------ Information shown

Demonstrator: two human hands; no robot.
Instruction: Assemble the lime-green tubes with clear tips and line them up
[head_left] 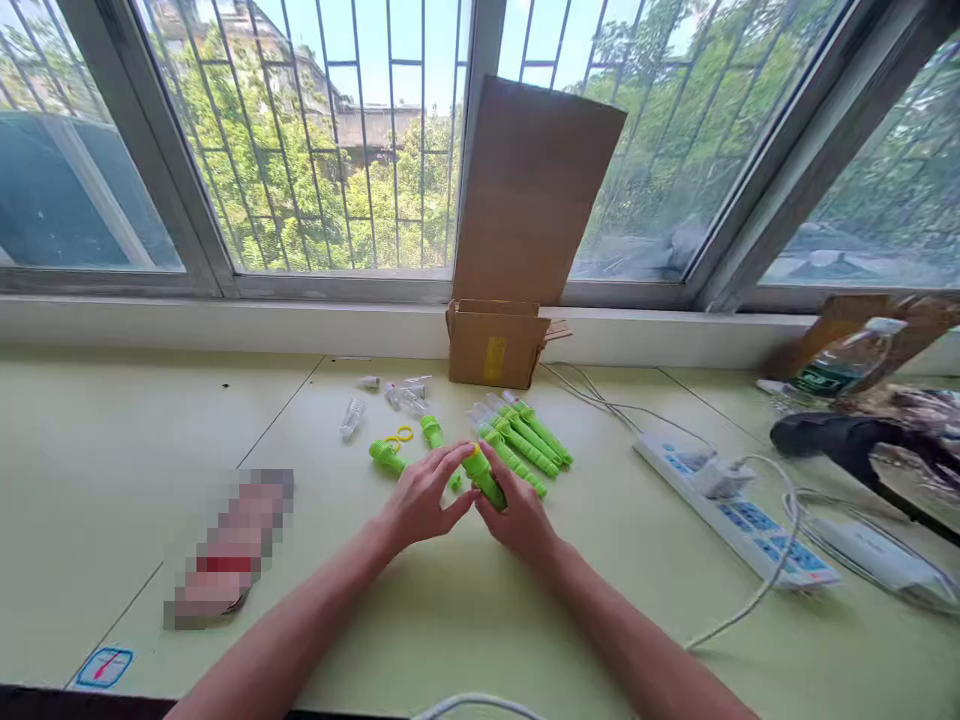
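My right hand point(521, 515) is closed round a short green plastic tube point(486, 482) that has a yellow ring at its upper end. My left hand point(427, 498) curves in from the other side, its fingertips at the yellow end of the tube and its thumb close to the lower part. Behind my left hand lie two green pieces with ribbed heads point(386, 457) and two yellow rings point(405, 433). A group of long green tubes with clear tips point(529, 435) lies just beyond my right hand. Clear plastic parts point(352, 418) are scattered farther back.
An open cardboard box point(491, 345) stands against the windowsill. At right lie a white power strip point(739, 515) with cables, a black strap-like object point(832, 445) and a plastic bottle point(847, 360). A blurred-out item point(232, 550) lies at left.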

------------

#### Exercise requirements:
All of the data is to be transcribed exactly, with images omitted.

#### Final answer:
Demonstrator: two human hands; no robot.
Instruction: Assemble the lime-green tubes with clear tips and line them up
[head_left] 
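My right hand point(521, 515) is closed round a short green plastic tube point(486, 482) that has a yellow ring at its upper end. My left hand point(427, 498) curves in from the other side, its fingertips at the yellow end of the tube and its thumb close to the lower part. Behind my left hand lie two green pieces with ribbed heads point(386, 457) and two yellow rings point(405, 433). A group of long green tubes with clear tips point(529, 435) lies just beyond my right hand. Clear plastic parts point(352, 418) are scattered farther back.
An open cardboard box point(491, 345) stands against the windowsill. At right lie a white power strip point(739, 515) with cables, a black strap-like object point(832, 445) and a plastic bottle point(847, 360). A blurred-out item point(232, 550) lies at left.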

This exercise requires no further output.